§ **Exercise brief**
While reading through the material below, copy each line that holds the word "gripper".

§ **Available data**
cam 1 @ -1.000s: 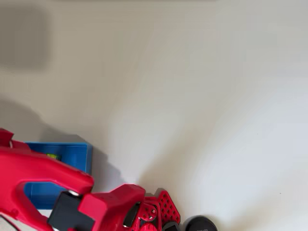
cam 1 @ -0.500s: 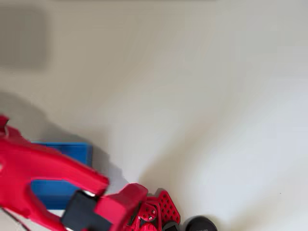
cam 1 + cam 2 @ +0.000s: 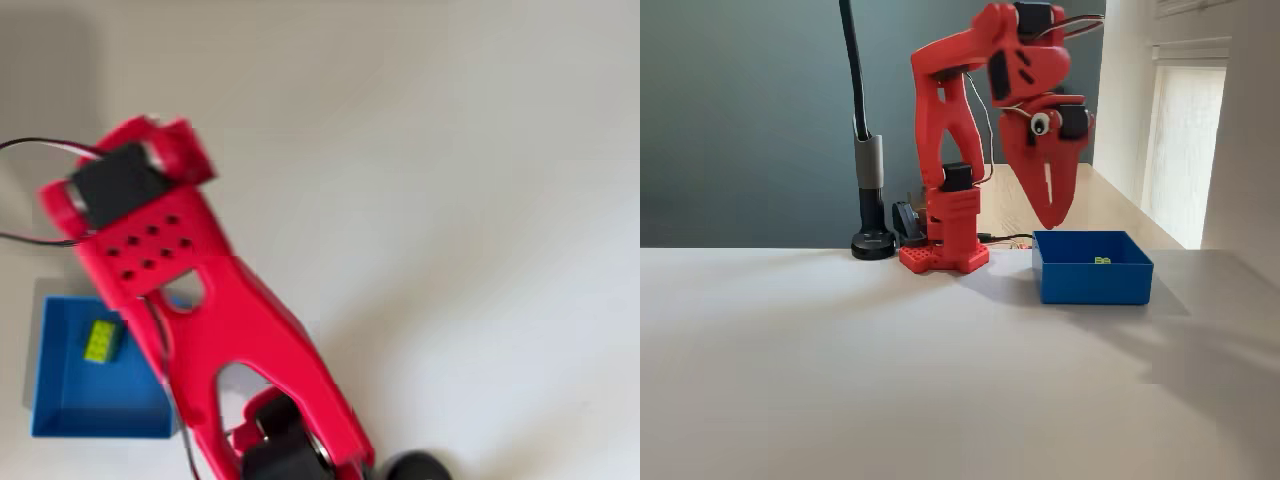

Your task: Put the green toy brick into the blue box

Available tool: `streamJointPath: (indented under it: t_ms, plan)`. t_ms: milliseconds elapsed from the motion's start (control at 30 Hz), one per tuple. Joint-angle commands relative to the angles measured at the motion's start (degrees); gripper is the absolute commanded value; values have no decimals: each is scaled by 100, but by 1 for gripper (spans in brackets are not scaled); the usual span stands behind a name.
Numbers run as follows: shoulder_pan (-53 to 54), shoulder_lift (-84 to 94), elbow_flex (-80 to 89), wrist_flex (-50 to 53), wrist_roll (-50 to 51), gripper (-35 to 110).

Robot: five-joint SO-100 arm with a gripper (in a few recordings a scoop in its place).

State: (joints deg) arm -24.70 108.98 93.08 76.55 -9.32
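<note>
The pincer hangs point-down above the near-left corner of the blue box in the fixed view. Its two fingers come together to a single tip with no gap showing between them, and nothing is held there; it is closed and empty. The tip is clear of the box rim, with open air between them.

The green toy brick lies inside the blue box, on the flat bottom near the upper part of the tray as the overhead view shows it, studs up and a little askew. In the fixed view only a small green patch of the brick peeks over the front wall. By the look of it the task's goal is met, and what remains is for the arm to get away cleanly.

The risks from here are small but real. The red arm leans over the box's right edge in the overhead view, so a low swing home could catch the wall and shove the light tray across the table, or tip it enough to spill the brick. A drop of the tip before it clears the rim would do the same. Loose wires trail from the wrist and could snag on a fast turn. The black post stands just beside the arm's base, close enough to be struck if the arm swings that way.
</note>
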Motion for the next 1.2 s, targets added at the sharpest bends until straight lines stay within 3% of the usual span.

§ **Exercise output**
Available tool: `streamJointPath: (indented under it: t_ms, plan)`. t_ms: milliseconds elapsed from the motion's start (control at 30 Hz), one per tuple. Joint-angle commands relative to the angles measured at the motion's start (degrees); gripper is the absolute commanded value; values have no decimals: each is scaled by 100, but by 1 for gripper (spans in brackets are not scaled); the usual span stands behind a name.
Numbers run as follows: shoulder_pan (-53 to 54), shoulder_lift (-84 to 94), elbow_flex (-80 to 89), wrist_flex (-50 to 53), wrist_roll (-50 to 51), gripper (-35 to 110).
Robot: five-joint SO-100 arm with a gripper (in a few recordings a scoop in its place).

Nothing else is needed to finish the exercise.